• TASK OBJECTIVE
Would you please copy out each entry exactly?

[MATERIAL SUPPLIED — start]

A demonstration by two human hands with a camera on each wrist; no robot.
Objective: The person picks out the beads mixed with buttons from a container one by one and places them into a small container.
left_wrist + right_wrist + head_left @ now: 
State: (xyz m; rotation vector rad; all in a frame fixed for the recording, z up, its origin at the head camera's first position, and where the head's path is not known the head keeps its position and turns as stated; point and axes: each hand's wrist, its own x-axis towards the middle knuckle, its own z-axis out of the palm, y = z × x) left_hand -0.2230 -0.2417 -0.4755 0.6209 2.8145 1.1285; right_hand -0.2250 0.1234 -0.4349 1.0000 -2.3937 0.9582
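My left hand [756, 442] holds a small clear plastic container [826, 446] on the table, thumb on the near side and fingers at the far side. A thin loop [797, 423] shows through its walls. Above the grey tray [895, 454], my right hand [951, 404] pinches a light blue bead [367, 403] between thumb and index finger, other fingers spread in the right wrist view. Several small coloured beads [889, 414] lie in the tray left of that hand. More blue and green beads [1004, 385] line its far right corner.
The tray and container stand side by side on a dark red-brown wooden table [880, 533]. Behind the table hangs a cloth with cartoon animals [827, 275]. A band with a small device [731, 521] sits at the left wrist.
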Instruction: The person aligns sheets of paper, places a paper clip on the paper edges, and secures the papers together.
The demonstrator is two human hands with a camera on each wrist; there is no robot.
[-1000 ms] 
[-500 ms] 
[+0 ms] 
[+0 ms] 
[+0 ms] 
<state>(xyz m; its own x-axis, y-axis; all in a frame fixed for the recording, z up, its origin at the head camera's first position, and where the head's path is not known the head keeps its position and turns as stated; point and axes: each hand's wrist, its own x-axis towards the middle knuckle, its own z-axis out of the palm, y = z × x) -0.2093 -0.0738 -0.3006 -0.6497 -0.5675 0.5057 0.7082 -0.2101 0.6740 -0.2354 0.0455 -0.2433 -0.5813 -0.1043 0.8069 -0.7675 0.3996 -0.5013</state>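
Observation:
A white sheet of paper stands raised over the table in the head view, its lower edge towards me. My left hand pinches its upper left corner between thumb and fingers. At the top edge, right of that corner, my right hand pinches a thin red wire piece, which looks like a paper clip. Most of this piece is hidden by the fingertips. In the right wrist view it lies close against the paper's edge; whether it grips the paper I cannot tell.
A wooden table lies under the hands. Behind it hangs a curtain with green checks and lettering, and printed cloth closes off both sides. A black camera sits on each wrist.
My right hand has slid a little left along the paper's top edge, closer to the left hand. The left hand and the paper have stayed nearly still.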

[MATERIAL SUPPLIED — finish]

• FINISHED TASK
A demonstration by two human hands with a camera on each wrist; no robot.
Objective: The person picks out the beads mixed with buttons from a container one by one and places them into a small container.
left_wrist + right_wrist + head_left @ now: 
State: (xyz m; rotation vector rad; all in a frame fixed for the recording, z up, its origin at the head camera's first position, and where the head's path is not known the head keeps its position and turns as stated; point and axes: each hand's wrist, its own x-axis towards the middle knuckle, its own z-axis out of the palm, y = z × x) left_hand -0.2230 -0.2417 -0.4755 0.6209 2.8145 1.1285; right_hand -0.2250 0.1234 -0.4349 1.0000 -2.3937 0.9582
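My left hand [756, 442] holds a small clear plastic container [826, 446] on the table, thumb on the near side and fingers at the far side. A thin loop [797, 423] shows through its walls. Above the grey tray [895, 454], my right hand [951, 404] pinches a light blue bead [367, 403] between thumb and index finger, other fingers spread in the right wrist view. Several small coloured beads [889, 414] lie in the tray left of that hand. More blue and green beads [1004, 385] line its far right corner.
The tray and container stand side by side on a dark red-brown wooden table [880, 533]. Behind the table hangs a cloth with cartoon animals [827, 275]. A band with a small device [731, 521] sits at the left wrist.
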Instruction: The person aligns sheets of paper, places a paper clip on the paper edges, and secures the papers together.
The demonstrator is two human hands with a camera on each wrist; there is no robot.
[-1000 ms] 
[-500 ms] 
[+0 ms] 
[+0 ms] 
[+0 ms] 
<state>(xyz m; its own x-axis, y-axis; all in a frame fixed for the recording, z up, its origin at the head camera's first position, and where the head's path is not known the head keeps its position and turns as stated; point and axes: each hand's wrist, its own x-axis towards the middle knuckle, its own z-axis out of the palm, y = z × x) -0.2093 -0.0738 -0.3006 -0.6497 -0.5675 0.5057 0.7082 -0.2101 0.6740 -0.2354 0.0455 -0.2433 -0.5813 -0.1043 0.8069 -0.7675 0.3996 -0.5013</state>
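Observation:
A white sheet of paper stands raised over the table in the head view, its lower edge towards me. My left hand pinches its upper left corner between thumb and fingers. At the top edge, right of that corner, my right hand pinches a thin red wire piece, which looks like a paper clip. Most of this piece is hidden by the fingertips. In the right wrist view it lies close against the paper's edge; whether it grips the paper I cannot tell.
A wooden table lies under the hands. Behind it hangs a curtain with green checks and lettering, and printed cloth closes off both sides. A black camera sits on each wrist.
My right hand has slid a little left along the paper's top edge, closer to the left hand. The left hand and the paper have stayed nearly still.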

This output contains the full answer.